YOUR TASK: In the data below, begin at the line with "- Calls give" and stop after the line with "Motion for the"; output those lines exactly and no pictures.

START SUPPLIED RECORDS

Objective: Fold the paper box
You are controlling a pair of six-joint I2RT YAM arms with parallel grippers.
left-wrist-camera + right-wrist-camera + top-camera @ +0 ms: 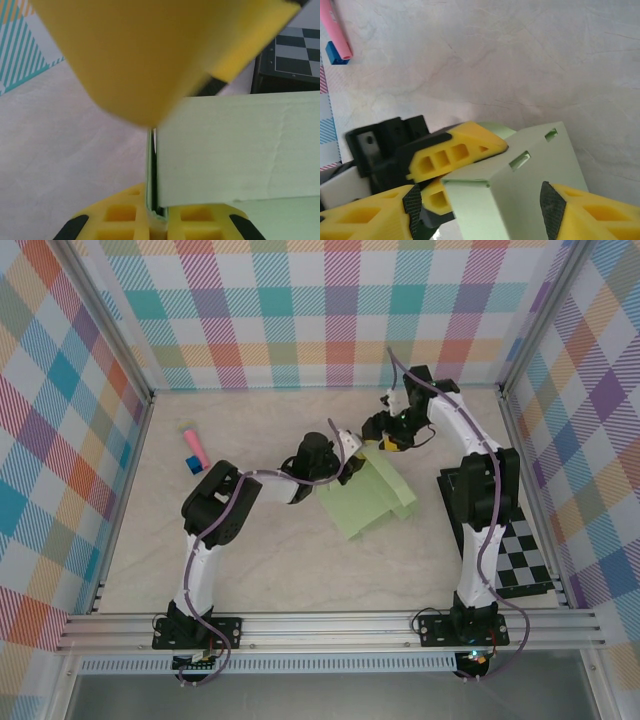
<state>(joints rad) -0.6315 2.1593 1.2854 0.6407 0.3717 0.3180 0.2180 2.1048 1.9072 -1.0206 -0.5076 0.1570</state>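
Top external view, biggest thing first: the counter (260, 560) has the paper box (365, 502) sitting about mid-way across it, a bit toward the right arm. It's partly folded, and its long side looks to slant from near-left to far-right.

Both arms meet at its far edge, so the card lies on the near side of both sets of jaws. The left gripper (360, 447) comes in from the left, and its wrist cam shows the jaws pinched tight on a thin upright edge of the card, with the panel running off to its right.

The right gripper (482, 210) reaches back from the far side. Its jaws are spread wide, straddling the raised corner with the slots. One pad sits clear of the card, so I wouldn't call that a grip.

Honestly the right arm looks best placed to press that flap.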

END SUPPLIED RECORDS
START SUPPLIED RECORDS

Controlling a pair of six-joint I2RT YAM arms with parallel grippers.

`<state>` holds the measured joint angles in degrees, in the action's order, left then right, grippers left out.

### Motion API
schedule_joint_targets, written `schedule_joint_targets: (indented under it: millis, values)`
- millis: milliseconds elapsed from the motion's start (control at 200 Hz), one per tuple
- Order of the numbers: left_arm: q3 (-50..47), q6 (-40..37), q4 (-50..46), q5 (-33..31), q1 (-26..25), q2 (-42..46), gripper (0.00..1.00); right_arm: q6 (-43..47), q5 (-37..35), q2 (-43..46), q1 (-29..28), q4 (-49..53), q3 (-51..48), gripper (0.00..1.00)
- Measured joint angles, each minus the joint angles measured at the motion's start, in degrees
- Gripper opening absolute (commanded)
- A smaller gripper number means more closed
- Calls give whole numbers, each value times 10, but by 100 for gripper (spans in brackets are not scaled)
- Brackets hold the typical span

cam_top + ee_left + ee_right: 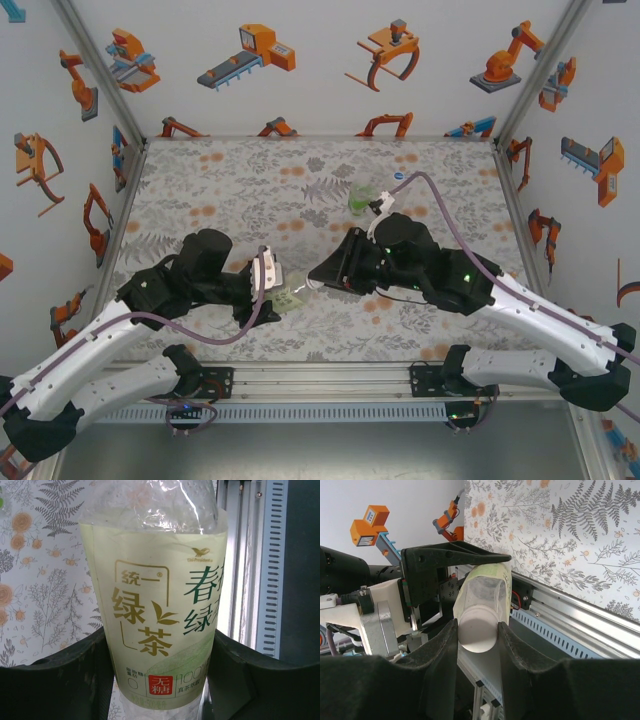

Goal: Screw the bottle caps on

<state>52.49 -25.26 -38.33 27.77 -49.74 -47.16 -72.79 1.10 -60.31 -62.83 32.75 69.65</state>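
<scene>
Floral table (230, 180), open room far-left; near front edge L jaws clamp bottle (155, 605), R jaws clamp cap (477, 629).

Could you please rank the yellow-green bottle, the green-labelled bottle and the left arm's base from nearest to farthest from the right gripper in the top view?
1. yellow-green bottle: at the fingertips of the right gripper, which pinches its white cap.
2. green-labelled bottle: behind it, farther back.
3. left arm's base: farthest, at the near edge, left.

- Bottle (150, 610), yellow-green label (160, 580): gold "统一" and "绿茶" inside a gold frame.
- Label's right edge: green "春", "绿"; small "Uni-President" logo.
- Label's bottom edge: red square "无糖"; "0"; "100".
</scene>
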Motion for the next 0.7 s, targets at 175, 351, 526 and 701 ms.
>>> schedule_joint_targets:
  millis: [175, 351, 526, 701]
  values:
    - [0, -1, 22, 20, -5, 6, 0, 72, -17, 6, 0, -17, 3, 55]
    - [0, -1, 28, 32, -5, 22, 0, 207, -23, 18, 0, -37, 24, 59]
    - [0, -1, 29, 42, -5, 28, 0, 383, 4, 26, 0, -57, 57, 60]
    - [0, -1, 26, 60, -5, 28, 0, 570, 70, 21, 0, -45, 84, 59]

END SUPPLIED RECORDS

SOLUTION TO THE PROBLEM:
- Calls give whole numbers, each value times 10, but by 100 for gripper (spans in brackets are not scaled)
- Brackets hold the typical span

cam_top + ee_left + ee_right: 

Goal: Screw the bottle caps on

<state>52.49 -25.26 -38.33 27.77 -49.74 -47.16 -72.79 1.10 -60.31 -62.83 32.75 69.65</state>
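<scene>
Floral table (230, 180), open room far-left; near front edge L jaws clamp bottle (155, 605), R jaws clamp cap (477, 629).

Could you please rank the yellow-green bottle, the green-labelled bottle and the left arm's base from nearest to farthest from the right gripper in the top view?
1. yellow-green bottle: at the fingertips of the right gripper, which pinches its white cap.
2. green-labelled bottle: behind it, farther back.
3. left arm's base: farthest, at the near edge, left.

- Bottle (150, 610), yellow-green label (160, 580): gold "统一" and "绿茶" inside a gold frame.
- Label's right edge: green "春", "绿"; small "Uni-President" logo.
- Label's bottom edge: red square "无糖"; "0"; "100".
</scene>
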Motion for the next 0.7 s, targets at 175, 351, 526 and 701 ms.

This exercise has been answered in full.